What you will do =
Repeat the data below exactly. Include each line.

◇ ◇ ◇ ◇ ◇

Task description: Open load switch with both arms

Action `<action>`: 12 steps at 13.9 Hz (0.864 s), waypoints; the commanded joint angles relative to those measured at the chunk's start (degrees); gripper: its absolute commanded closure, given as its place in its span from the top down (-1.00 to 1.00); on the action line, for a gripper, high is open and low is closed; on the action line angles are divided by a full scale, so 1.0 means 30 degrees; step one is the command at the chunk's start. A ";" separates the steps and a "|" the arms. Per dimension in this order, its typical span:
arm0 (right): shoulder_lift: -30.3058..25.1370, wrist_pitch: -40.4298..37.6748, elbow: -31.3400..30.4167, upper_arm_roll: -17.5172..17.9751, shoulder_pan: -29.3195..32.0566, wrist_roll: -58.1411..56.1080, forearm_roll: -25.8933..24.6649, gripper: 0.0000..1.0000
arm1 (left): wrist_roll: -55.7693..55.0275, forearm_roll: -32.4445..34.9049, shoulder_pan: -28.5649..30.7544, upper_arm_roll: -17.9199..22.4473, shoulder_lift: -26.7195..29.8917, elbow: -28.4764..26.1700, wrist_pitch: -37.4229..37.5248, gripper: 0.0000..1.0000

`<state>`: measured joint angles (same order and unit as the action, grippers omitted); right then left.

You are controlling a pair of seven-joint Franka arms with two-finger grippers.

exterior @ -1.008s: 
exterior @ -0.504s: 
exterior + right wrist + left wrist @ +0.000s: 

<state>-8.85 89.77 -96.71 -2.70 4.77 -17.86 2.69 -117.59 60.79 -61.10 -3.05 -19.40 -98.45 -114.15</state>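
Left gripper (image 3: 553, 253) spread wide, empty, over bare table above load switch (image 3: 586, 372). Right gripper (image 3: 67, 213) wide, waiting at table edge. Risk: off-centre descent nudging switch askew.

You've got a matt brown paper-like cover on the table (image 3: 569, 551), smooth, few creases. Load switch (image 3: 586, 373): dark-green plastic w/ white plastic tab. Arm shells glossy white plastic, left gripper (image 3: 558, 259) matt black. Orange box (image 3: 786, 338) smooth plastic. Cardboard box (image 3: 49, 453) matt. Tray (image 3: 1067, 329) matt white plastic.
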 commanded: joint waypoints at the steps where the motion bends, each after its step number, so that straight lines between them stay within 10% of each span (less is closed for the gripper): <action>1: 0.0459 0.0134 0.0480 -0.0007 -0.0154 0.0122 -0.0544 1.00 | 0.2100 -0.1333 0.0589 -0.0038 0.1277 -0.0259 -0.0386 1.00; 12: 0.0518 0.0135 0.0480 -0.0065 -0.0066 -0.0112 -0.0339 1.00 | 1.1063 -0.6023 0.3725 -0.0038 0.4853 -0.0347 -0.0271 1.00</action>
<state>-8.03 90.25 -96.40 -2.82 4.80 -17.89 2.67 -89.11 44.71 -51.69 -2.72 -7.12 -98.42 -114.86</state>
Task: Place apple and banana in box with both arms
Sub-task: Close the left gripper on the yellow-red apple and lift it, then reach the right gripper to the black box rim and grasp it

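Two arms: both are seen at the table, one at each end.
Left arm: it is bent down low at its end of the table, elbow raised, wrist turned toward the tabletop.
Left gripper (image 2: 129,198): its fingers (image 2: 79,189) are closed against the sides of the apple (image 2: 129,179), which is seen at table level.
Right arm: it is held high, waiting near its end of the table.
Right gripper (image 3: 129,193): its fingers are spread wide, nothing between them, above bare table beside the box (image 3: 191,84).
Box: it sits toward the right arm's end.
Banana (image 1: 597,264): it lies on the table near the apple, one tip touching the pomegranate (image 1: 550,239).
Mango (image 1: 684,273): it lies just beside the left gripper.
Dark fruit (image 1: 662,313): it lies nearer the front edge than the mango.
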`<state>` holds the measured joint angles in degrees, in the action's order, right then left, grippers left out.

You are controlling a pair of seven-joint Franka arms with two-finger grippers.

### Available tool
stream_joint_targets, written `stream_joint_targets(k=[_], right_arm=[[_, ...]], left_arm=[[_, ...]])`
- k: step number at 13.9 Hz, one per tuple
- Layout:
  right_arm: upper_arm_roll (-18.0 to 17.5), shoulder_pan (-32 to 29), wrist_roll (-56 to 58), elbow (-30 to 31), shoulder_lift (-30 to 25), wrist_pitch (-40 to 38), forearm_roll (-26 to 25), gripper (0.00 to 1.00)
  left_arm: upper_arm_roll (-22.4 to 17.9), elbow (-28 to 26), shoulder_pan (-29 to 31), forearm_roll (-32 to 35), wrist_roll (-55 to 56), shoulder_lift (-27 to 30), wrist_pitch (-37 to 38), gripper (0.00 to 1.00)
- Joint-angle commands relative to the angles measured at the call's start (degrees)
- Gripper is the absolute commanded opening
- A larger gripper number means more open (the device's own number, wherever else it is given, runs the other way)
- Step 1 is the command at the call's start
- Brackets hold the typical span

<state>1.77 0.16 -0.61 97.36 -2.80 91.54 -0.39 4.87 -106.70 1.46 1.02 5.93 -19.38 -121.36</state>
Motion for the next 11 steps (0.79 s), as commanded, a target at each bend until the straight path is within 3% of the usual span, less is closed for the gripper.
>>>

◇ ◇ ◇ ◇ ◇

Result for this task =
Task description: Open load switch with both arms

Action `<action>`: 12 steps at 13.9 Hz (0.864 s), waypoints; the commanded joint angles relative to those measured at the chunk's start (degrees); gripper: its absolute commanded closure, given as its place in its span from the top down (-1.00 to 1.00); on the action line, for a gripper, high is open and low is closed; on the action line angles are divided by a full scale, so 1.0 means 30 degrees; step one is the command at the chunk's start. A ";" separates the steps and a "|" the arms. Per dimension in this order, its typical span:
arm0 (right): shoulder_lift: -30.3058..25.1370, wrist_pitch: -40.4298..37.6748, elbow: -31.3400..30.4167, upper_arm_roll: -17.5172..17.9751, shoulder_pan: -29.3195..32.0566, wrist_roll: -58.1411..56.1080, forearm_roll: -25.8933..24.6649, gripper: 0.0000..1.0000
arm1 (left): wrist_roll: -55.7693..55.0275, forearm_roll: -32.4445..34.9049, shoulder_pan: -28.5649..30.7544, upper_arm_roll: -17.9199..22.4473, shoulder_lift: -26.7195..29.8917, elbow: -28.4764..26.1700, wrist_pitch: -37.4229..37.5248, gripper: 0.0000..1.0000

`<state>`: measured joint angles (same order and unit as the action, grippers omitted); right then left.

You are controlling a pair of seven-joint Franka arms with two-finger grippers.

exterior @ -1.008s: 
exterior @ -0.504s: 
exterior + right wrist + left wrist @ +0.000s: 

<state>-8.85 89.77 -96.71 -2.70 4.77 -17.86 2.69 -117.59 60.79 -61.10 -3.05 -19.40 -98.45 -114.15</state>
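Left gripper (image 3: 553, 253) spread wide, empty, over bare table above load switch (image 3: 586, 372). Right gripper (image 3: 67, 213) wide, waiting at table edge. Risk: off-centre descent nudging switch askew.

You've got a matt brown paper-like cover on the table (image 3: 569, 551), smooth, few creases. Load switch (image 3: 586, 373): dark-green plastic w/ white plastic tab. Arm shells glossy white plastic, left gripper (image 3: 558, 259) matt black. Orange box (image 3: 786, 338) smooth plastic. Cardboard box (image 3: 49, 453) matt. Tray (image 3: 1067, 329) matt white plastic.
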 commanded: joint waypoints at the steps where the motion bends, each after its step number, so that straight lines between them stay within 10% of each span (less is closed for the gripper): <action>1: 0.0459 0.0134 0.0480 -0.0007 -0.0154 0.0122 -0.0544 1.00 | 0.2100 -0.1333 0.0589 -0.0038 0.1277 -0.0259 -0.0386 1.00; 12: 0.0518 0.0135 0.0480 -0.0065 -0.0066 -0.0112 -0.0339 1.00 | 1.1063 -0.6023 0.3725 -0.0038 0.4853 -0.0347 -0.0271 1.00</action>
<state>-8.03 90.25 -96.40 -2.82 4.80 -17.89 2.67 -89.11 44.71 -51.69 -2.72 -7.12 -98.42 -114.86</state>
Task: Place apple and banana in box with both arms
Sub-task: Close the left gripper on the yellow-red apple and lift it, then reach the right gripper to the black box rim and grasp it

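Two arms: both are seen at the table, one at each end.
Left arm: it is bent down low at its end of the table, elbow raised, wrist turned toward the tabletop.
Left gripper (image 2: 129,198): its fingers (image 2: 79,189) are closed against the sides of the apple (image 2: 129,179), which is seen at table level.
Right arm: it is held high, waiting near its end of the table.
Right gripper (image 3: 129,193): its fingers are spread wide, nothing between them, above bare table beside the box (image 3: 191,84).
Box: it sits toward the right arm's end.
Banana (image 1: 597,264): it lies on the table near the apple, one tip touching the pomegranate (image 1: 550,239).
Mango (image 1: 684,273): it lies just beside the left gripper.
Dark fruit (image 1: 662,313): it lies nearer the front edge than the mango.
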`<state>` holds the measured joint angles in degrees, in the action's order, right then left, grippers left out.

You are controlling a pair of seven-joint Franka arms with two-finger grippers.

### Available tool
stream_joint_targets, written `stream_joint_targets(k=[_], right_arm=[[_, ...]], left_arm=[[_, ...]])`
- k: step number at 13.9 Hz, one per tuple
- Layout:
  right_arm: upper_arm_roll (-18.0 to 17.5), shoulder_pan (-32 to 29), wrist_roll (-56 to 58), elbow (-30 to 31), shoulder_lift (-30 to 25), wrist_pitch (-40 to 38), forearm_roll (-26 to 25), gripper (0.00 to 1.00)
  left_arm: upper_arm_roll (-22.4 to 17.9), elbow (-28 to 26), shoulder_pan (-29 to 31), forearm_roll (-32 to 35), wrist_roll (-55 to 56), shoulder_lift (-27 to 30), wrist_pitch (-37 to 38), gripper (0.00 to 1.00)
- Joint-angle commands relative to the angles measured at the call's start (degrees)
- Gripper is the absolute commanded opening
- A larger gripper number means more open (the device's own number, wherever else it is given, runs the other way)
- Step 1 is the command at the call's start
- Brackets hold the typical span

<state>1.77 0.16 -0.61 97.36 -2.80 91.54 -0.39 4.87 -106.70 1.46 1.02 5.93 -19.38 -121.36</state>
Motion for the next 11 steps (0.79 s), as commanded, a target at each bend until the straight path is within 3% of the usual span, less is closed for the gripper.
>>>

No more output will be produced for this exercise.